Je n’ai rien pu répondre. Je vous assure, Monsieur, que je n’ai rien pu répondre. J’étais confondu par le toupet de cette femme. Comme mon silence semblait confirmer tout ce qu’elle avait dit, j’ai été traîné par le policier dans la cave où j’ai été enfermé pour la nuit.
Voilà, Monsieur. Je vous ai dit toute l’histoire des événements qui ont abouti au meurtre de Lord Mannering par sa femme au cours de la nuit du 14 septembre 1894. Peut-être récuserez-vous ma version des faits, comme le policier à Mannering Hall, comme le juge aux assises du comté.
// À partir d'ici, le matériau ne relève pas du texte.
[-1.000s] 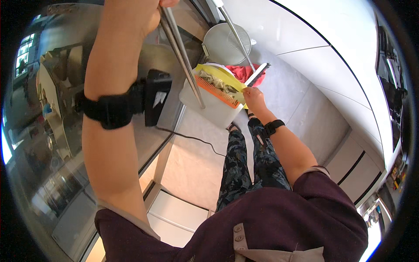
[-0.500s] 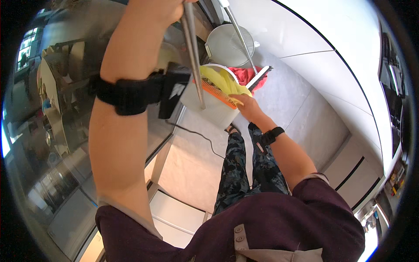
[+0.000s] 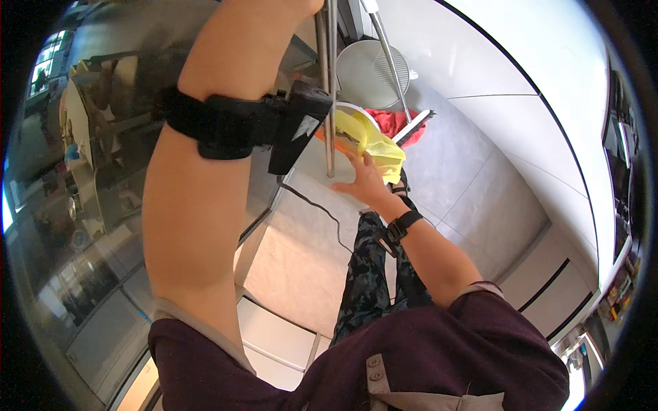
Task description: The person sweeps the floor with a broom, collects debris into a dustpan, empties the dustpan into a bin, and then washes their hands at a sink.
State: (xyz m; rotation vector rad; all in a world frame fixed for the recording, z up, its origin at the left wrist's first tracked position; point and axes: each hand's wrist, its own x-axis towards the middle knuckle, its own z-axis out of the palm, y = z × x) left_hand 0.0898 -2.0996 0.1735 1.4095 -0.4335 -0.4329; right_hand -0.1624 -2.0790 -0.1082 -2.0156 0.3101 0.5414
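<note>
At the top edge, my left hand (image 3: pixel 310 7) is mostly cut off, closed at the upper end of slim metal poles (image 3: pixel 330 89). The poles hang down in front of a pale bin (image 3: pixel 351 197). A yellow plastic bag (image 3: pixel 384 152) spills over the bin's rim. My right hand (image 3: pixel 367 181) is at the bag's near edge, fingers apart, with the fingertips against or just beside it. Behind the poles, an orange toothed strip (image 3: pixel 341 142) shows in part next to the bag.
A white-backed brush (image 3: pixel 411 128) with dark bristles lies by a red cloth or bag (image 3: pixel 389 122). Behind stand a round grey-white lidded container (image 3: pixel 367 72) and another metal pole (image 3: pixel 394 61). White cabinets (image 3: pixel 507 116) line the right; glass (image 3: pixel 103 171) the left. A black cable (image 3: pixel 319 212) hangs near my legs.
My right hand has let go of the orange strip's end and moved left and nearer. The yellow bag now drapes further over the rim. My left arm and the poles have shifted right.
</note>
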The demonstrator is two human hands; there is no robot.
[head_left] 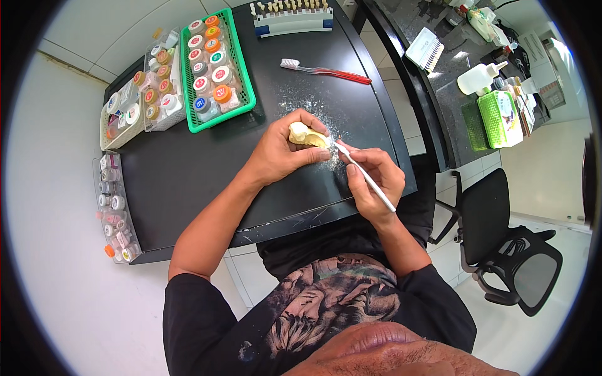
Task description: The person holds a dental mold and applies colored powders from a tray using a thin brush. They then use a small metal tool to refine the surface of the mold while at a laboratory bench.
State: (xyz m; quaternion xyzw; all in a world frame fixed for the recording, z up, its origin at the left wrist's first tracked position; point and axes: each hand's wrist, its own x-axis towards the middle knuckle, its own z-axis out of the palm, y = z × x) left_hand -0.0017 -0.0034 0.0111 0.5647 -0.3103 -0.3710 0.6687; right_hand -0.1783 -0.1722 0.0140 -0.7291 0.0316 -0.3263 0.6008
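Black tabletop (pixel 188 178) is kinda dusty: white powder (pixel 301 94) around 2 o'clock, red-and-clear toothbrush (pixel 335 73) at 1, tooth-sample rack (pixel 293 25) at 12, green basket (pixel 224 120) of jars (pixel 221 75) at 11, pale baskets (pixel 130 136) at 10, clear tray (pixel 130 214) at 8.

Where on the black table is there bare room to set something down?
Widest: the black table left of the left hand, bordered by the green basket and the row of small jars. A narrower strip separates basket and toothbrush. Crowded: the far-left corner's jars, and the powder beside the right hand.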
Ou peut-être trouverez-vous un accent de vérité qui vous troublera, et vous assurerez-vous à jamais la réputation d’un homme qui ne recule devant rien pour faire éclater la vérité et la justice. Je ne puis m’adresser qu’à vous, Monsieur ; si vous lavez mon nom de cette accusation mensongère, je vous bénirai jusqu’à la fin de mes jours. Mais si vous m’abandonnez, alors je vous jure que je me pendrai, dans un mois d’ici, au barreau de ma fenêtre, et qu’à partir de ce jour je reviendrai vous tirer par les pieds toutes les nuits et que je vous empoisonnerai autant que peut le faire un revenant. Ce que je vous demande est très simple. Faites procéder à une enquête sur cette femme, surveillez-la, fouillez son passé, renseignez-vous sur ce qu’elle fait de l’argent dont elle a hérité, vérifiez s’il n’y a pas dans sa vie actuelle un Edward comme je vous l’ai indiqué. Si votre enquête vous révèle sa véritable nature, si elle paraît corroborer l’histoire que je viens de vous raconter, alors je suis sûr que je pourrai me fier à votre bon cœur et que vous sauverez un innocent.